→ Available data
☆ ☆ ☆ ☆
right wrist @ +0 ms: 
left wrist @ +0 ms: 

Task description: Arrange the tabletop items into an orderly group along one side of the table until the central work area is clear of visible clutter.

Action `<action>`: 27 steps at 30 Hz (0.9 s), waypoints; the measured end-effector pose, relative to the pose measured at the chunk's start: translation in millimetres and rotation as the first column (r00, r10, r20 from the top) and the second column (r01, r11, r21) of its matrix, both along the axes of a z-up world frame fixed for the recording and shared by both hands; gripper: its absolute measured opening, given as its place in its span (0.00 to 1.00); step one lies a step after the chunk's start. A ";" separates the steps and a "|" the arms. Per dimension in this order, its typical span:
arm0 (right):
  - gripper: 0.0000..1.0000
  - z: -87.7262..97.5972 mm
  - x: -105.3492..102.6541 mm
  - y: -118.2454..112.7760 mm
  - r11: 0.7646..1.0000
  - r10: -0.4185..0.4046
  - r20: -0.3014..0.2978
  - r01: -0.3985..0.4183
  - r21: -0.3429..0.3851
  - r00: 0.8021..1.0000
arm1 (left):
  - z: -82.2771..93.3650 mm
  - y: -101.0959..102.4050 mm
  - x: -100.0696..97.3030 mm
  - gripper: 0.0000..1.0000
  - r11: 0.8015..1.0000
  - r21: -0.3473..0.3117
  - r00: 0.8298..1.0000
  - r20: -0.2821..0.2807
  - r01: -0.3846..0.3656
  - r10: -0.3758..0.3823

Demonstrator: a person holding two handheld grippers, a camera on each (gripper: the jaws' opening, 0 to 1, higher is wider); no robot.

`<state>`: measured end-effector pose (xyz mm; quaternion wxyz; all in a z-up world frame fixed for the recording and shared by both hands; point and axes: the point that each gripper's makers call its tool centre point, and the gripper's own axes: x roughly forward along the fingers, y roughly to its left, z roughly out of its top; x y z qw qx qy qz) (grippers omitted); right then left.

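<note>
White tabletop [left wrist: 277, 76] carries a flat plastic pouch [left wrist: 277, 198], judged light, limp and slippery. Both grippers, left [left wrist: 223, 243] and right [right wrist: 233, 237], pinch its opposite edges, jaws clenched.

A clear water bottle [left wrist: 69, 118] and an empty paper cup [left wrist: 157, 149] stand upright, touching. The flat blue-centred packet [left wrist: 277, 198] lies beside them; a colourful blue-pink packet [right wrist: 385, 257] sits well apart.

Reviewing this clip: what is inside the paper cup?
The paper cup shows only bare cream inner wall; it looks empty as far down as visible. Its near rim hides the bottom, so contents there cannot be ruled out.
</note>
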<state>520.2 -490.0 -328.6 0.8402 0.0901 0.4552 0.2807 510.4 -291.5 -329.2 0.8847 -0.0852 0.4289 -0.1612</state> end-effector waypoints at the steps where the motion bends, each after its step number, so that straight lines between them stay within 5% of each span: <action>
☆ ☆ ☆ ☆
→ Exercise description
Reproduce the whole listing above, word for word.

→ Exercise answer
right wrist @ +0 ms: 
left wrist @ +0 ms: 

Task description: Arrange the tabletop items into an orderly group along one side of the table until the central work area is clear of visible clutter.

Action `<action>`: 27 steps at 30 Hz (0.9 s), waypoints; the measured end-effector pose, relative to the pose measured at the chunk's start: translation in millimetres and rotation as the first column (r00, r10, r20 from the top) and the second column (r01, r11, r21) of its matrix, both along the axes of a z-up world frame fixed for the recording and shared by both hands; gripper: its absolute measured opening, given as its place in its span (0.00 to 1.00); step one lies a step after the chunk's start. A ";" separates the steps and a "|" the arms. Per dimension in this order, its typical span:
arm0 (right):
  - gripper: 0.0000..1.0000
  - z: -87.7262..97.5972 mm
  - x: -105.3492..102.6541 mm
  - y: -118.2454..112.7760 mm
  - r11: 0.7646..1.0000
  - r10: -0.4185..0.4046
  - r20: -0.3014..0.2978
  - r01: -0.3985..0.4183
  - r21: -0.3429..0.3851
  - r00: 0.8021..1.0000
arm1 (left):
  - z: -82.2771..93.3650 mm
  - y: -101.0959..102.4050 mm
  - x: -100.0696..97.3030 mm
  - gripper: 0.0000..1.0000
  - r11: 0.8015..1.0000
  - r21: -0.3473..0.3117
  - r00: 0.8298..1.0000
  - r20: -0.2821..0.2807
  - r01: -0.3846..0.3656
  - r10: -0.3758..0.3823

Demonstrator: a person holding two handheld grippers, a camera on each (gripper: the jaws' opening, 0 to 1, higher is wider); no robot.

`<state>`: measured end-effector pose (xyz mm; quaternion wxyz; all in a z-up world frame fixed for the recording and shared by both hands; point and axes: the point that each gripper's makers call its tool centre point, and the gripper's own axes: x roughly forward along the fingers, y roughly to its left, z roughly out of its top; x y z qw qx qy qz) (grippers omitted); right then left.

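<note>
White tabletop [left wrist: 277, 76] carries a flat plastic pouch [left wrist: 277, 198], judged light, limp and slippery. Both grippers, left [left wrist: 223, 243] and right [right wrist: 233, 237], pinch its opposite edges, jaws clenched.

A clear water bottle [left wrist: 69, 118] and an empty paper cup [left wrist: 157, 149] stand upright, touching. The flat blue-centred packet [left wrist: 277, 198] lies beside them; a colourful blue-pink packet [right wrist: 385, 257] sits well apart.

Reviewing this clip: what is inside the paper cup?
The paper cup shows only bare cream inner wall; it looks empty as far down as visible. Its near rim hides the bottom, so contents there cannot be ruled out.
</note>
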<state>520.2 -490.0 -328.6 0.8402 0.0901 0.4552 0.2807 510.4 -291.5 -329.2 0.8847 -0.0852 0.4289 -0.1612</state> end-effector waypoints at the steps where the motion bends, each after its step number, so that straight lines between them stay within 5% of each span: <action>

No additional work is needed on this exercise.